A team of MIT engineers have created ‘living cells’ made from bacteria that could be used to ‘grow’ electronic devices. The cells are then used to produce biofilms that incorporate nonliving materials, such as gold nanoparticles and quantum dots. The resulting ‘living materials’ could produce complex biological molecules, which could be utilised in solar cells, self-healing materials, diagnostic sensors and even smartphones.

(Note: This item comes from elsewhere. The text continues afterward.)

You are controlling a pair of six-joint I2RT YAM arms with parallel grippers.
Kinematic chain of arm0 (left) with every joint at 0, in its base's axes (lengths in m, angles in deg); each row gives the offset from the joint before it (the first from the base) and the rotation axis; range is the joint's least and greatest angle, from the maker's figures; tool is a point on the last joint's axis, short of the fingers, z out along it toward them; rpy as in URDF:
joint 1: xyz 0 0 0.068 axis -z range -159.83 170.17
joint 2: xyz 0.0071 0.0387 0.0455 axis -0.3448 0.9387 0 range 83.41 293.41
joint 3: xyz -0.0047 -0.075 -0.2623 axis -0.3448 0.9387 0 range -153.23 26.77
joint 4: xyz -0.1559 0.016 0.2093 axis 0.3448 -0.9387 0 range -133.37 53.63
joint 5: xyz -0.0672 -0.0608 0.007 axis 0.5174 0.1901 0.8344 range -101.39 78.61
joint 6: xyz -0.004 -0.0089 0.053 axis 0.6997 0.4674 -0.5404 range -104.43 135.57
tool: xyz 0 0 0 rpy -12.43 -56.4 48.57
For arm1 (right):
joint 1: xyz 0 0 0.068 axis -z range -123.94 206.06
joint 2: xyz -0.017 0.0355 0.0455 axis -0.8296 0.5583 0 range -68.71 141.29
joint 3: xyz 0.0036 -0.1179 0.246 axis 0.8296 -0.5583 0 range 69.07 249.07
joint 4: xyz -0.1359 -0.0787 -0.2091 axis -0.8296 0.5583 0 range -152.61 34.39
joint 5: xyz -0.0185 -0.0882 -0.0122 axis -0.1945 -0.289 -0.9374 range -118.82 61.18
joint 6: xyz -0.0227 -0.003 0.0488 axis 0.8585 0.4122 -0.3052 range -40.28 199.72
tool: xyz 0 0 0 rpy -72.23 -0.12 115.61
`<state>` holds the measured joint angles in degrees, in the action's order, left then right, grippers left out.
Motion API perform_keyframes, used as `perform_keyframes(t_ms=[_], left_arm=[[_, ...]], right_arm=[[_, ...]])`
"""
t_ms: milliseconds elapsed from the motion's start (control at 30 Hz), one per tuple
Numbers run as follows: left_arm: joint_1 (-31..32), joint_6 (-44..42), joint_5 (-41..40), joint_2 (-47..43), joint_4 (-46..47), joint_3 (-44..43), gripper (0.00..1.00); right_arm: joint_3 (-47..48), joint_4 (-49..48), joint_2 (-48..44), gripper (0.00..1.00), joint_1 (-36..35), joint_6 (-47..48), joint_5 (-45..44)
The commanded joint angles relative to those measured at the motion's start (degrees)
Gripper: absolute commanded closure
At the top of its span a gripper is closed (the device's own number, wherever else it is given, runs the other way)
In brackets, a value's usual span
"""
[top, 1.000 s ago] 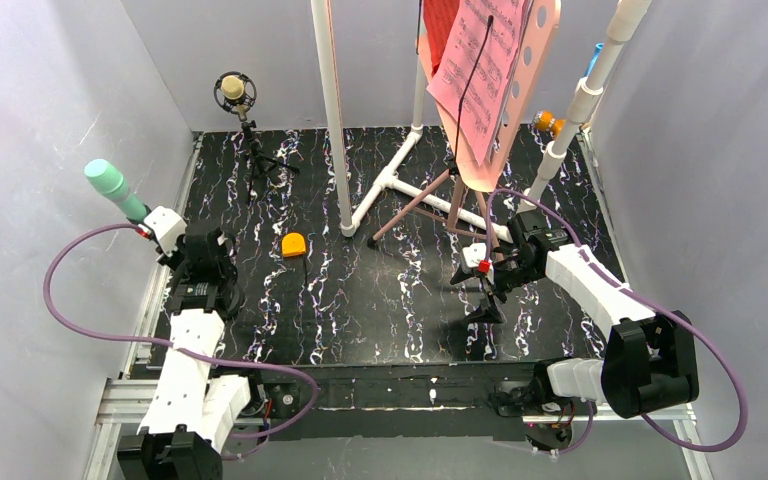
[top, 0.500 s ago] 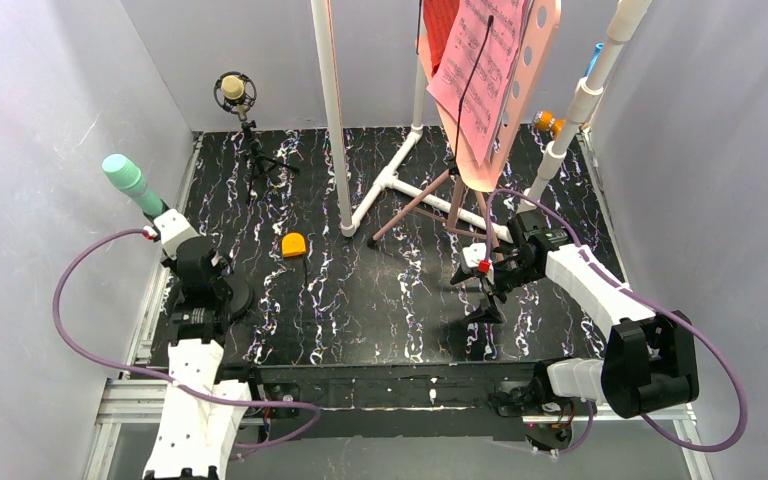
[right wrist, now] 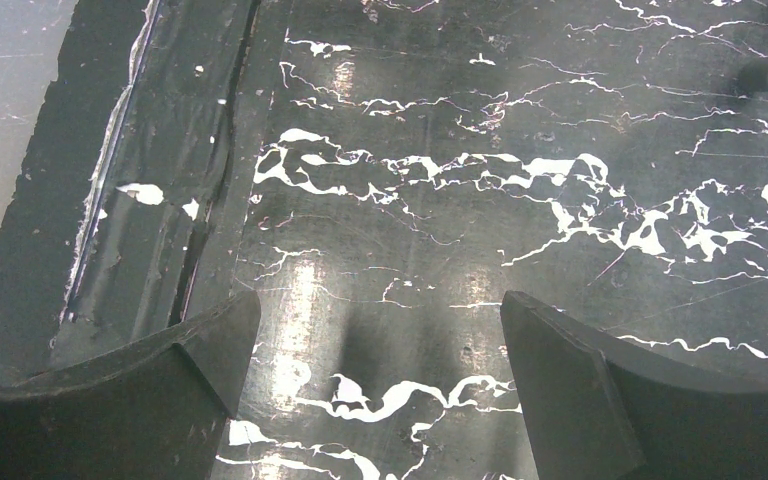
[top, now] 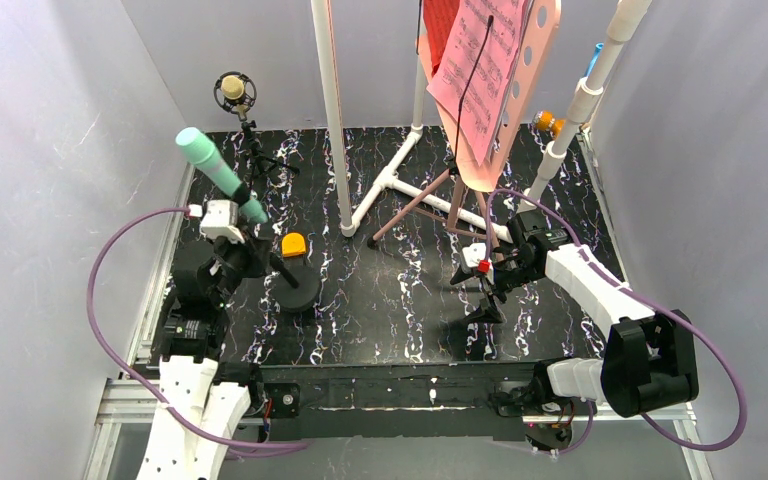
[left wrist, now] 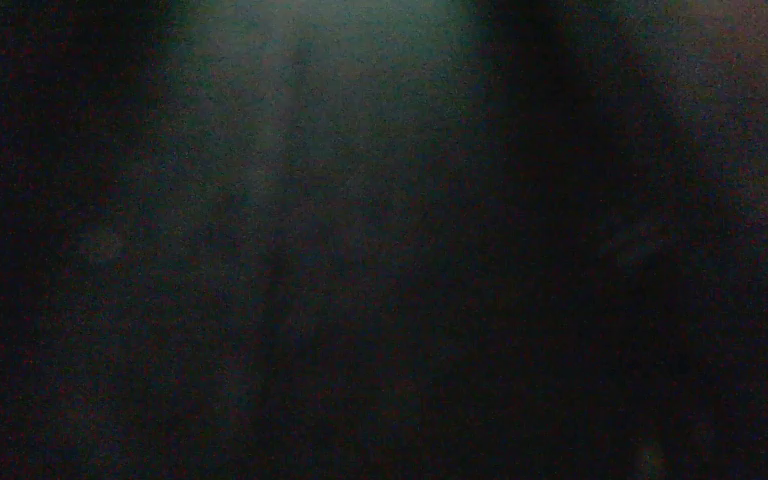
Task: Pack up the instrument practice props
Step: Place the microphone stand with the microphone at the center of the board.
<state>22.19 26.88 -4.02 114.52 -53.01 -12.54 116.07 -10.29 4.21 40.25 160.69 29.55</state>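
Left pincer (top: 240,208) tight, high, wrist tilted; right pincer (right wrist: 375,330) wide apart, low, nose down.

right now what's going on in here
The left gripper holds the mint-green microphone tilted, its black round base at the lower end. The right gripper is open and empty, low over the table near the pink music stand. The sheet music and red folder are on that stand, and the yellow microphone stands at the back.
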Motion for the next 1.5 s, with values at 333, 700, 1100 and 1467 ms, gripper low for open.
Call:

“Our idea is to put the living and the nonliving worlds together to make hybrid materials that have living cells in them and are functional,” Timothy Lu, an assistant professor of electrical and biological engineering, said of the team’s discovery. “It’s an interesting way of thinking about materials synthesis, which is very different from what people do now, which is usually a top-down approach.”
The bacterial cells used included E. coli, because it naturally produces biofilms that contain so-called “curli fibers” that allow it to attach itself to surfaces.
By programming cells to produce different types of curli fibers under certain conditions, the researchers were able to control the biofilms’ properties and create gold nanowires, conducting biofilms, and films studded with quantum dots, or tiny crystals that exhibit quantum mechanical properties. Cells were also engineered so they could communicate with each other and change the composition of the biofilm over time.
By creating cells that essentially ‘talk to each other’, there is every possibility that gadgets could one day be grown.
“Ultimately, we hope to emulate how natural systems, like bone, form. No one tells bone what to do, but it generates a material in response to environmental signals.”